**WORK TO BE COMPLETED**
Searching the material below, find each line that includes the word "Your", and copy it.

BEGIN DATA FOR REVIEW

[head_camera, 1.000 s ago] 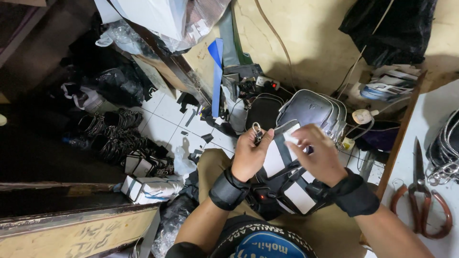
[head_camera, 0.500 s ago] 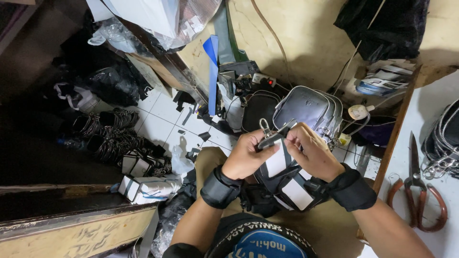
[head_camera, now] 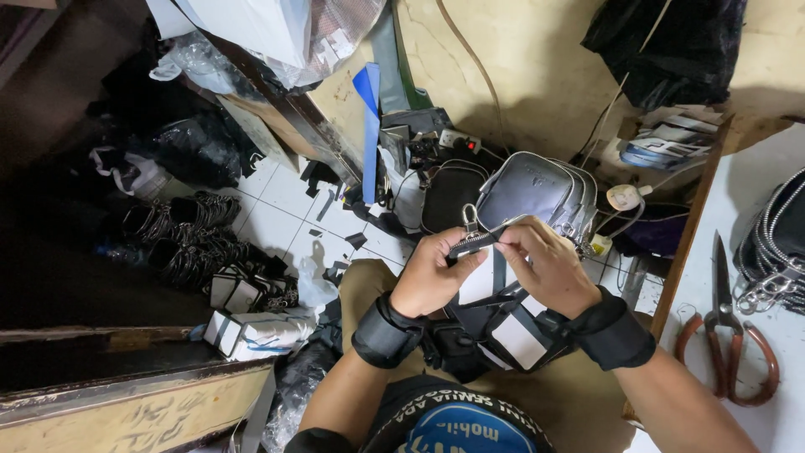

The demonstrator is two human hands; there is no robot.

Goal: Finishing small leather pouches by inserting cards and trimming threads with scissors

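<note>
My left hand point(head_camera: 438, 273) and my right hand point(head_camera: 547, 267) pinch a black strap end point(head_camera: 482, 241) between them, close above my lap. A metal clip point(head_camera: 469, 220) sticks up from the strap by my left thumb. Under my hands lies a bundle of black straps with white cards point(head_camera: 503, 323). Both wrists wear black bands. Just beyond my fingers sits a grey zipped pouch bag point(head_camera: 537, 191), with a black pouch point(head_camera: 449, 195) to its left.
Scissors with reddish handles point(head_camera: 725, 335) lie on the white table at right, beside a black bag with a zip chain point(head_camera: 776, 252). Black strap piles point(head_camera: 189, 243), small boxes point(head_camera: 247, 327) and scraps cover the tiled floor at left. A wooden bench edge point(head_camera: 126, 403) lies low left.
My hands have come closer together on the strap end. The strap now lies level between my fingers, where it slanted up to the right half a second ago.
</note>
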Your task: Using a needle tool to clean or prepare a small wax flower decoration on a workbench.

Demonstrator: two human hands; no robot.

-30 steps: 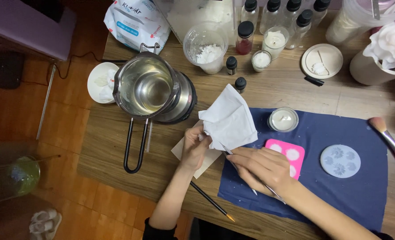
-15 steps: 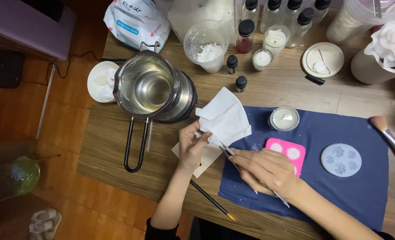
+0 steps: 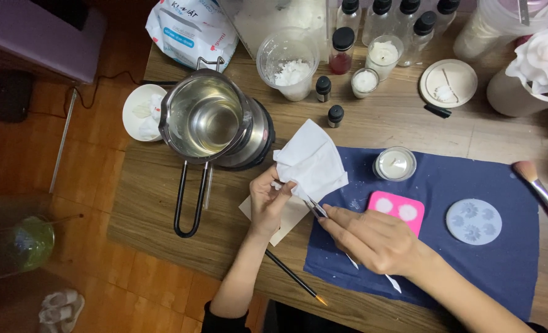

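Observation:
My left hand [image 3: 269, 200] pinches the lower edge of a white tissue [image 3: 311, 161] that stands up above the table. My right hand [image 3: 372, 239] grips metal tweezers [image 3: 318, 209], their tips at the tissue's lower edge, their far end poking out below the hand. Both hands meet at the left edge of a dark blue mat [image 3: 471, 246]. Next to my right hand lies a pink mould [image 3: 400, 209] with two white fillings. A round pale blue flower mould [image 3: 474, 221] lies further right.
A metal pot [image 3: 203, 118] of clear liquid sits on a small heater, handle toward me. A small candle glass [image 3: 395, 164] stands on the mat. Bottles, jars and a cup of white flakes [image 3: 288, 71] line the back. A thin brush [image 3: 294, 277] lies near the table's front edge.
The tissue and both hands have shifted slightly left and up; the tweezers' tips now sit closer to the tissue's edge.

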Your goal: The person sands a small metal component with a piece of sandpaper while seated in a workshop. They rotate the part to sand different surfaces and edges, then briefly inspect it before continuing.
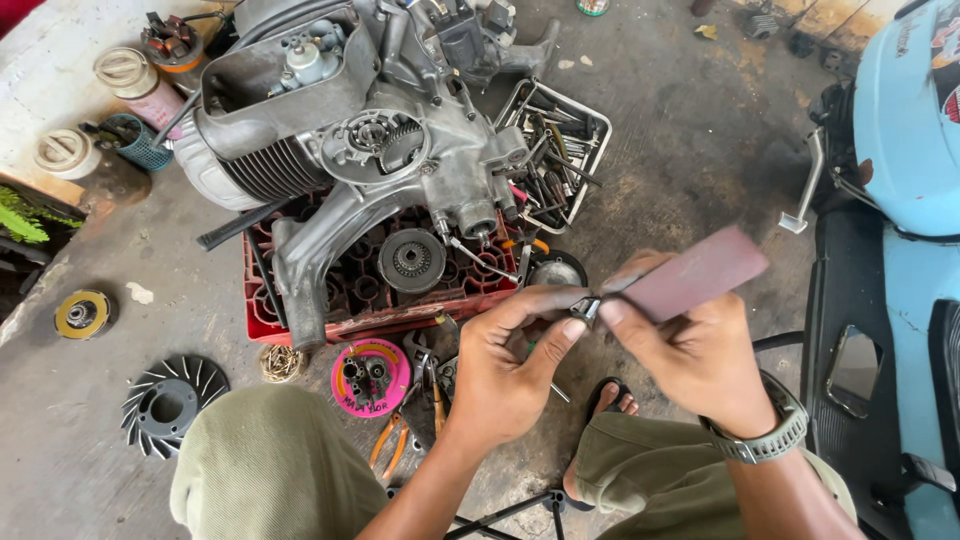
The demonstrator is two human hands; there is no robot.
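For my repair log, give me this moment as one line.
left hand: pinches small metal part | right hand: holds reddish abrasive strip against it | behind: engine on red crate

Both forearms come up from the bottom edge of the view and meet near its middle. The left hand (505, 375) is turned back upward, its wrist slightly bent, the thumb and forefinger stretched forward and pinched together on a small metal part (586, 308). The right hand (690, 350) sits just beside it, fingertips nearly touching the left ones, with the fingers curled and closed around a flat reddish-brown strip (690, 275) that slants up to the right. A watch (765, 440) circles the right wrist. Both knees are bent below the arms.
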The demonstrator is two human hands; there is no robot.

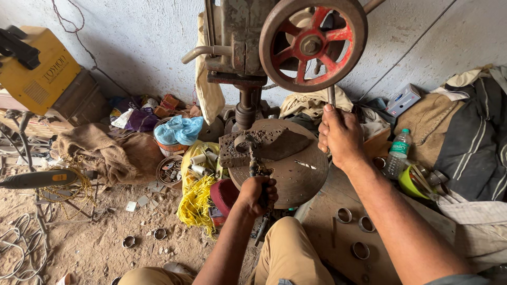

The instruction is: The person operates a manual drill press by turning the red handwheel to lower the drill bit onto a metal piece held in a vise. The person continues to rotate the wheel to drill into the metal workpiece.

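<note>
The right hand (pixel 340 137) is wrapped tight around a thin grey metal handle bar (pixel 331 97). The bar stands almost straight up and goes to the big rusty wheel with red spokes (pixel 312 43), which is right above the hand.

The left hand (pixel 257 194) is closed around the dark grip of a plier-like metal tool (pixel 253 168). The tool points up and away from the hand — its far end holds a small grey metal ring (pixel 242 142). So the ring lies just past the left hand, toward the old grey drill machine (pixel 240 37), and the left hand is much nearer to it than the right.

The ring sits on a dark rough block (pixel 264 146), right under the machine's shaft. The block rests on a round rusty metal plate (pixel 296 171).

Beside the plate, on the right-hand side, more small rings (pixel 352 232) lie on a brown board (pixel 327 206). Farther off that way stands a clear plastic water bottle (pixel 397 154). On the other side of the plate is a bunch of yellow string (pixel 195 199), and a yellow box machine (pixel 39 74) stands well apart — by the wall.
</note>
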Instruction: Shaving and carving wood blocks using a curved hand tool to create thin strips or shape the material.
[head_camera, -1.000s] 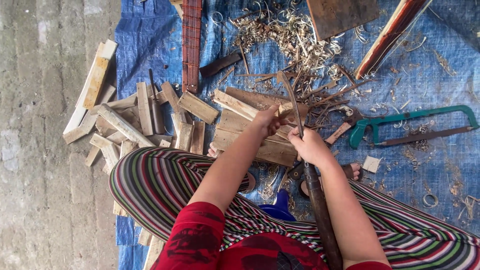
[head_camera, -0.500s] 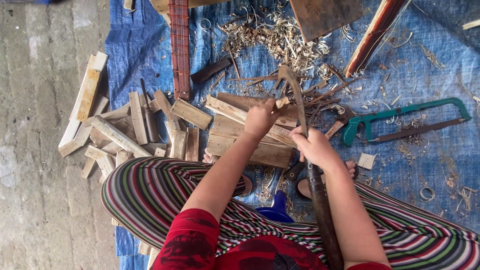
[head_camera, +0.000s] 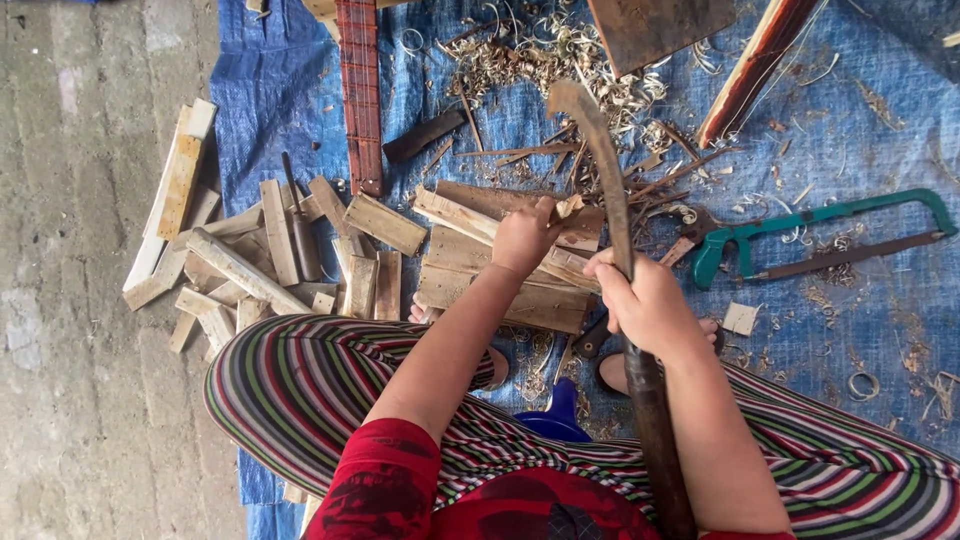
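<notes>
now the right hand grips a long curved blade raised over the wood, while the left hand pinches a small wood piece upright on the stacked planks, steadying it, seemingly for a chop

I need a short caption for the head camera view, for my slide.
Right hand raises a curved blade while left hand steadies a wood piece on stacked planks.

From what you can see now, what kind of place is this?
Probably an informal woodworking spot on a floor. A blue tarp is covered with wood shavings, cut wood pieces lie piled, and a green hacksaw rests nearby.
</notes>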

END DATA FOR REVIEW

**SOLUTION FOR THIS EXERCISE**
Your task: Using a needle tool to clean or prepare a small wax flower decoration on a workbench.
Your goal: The person sands a small metal component with a piece of sandpaper while seated in a workshop. They rotate the part to sand different surfaces and edges, then briefly inspect it before continuing.

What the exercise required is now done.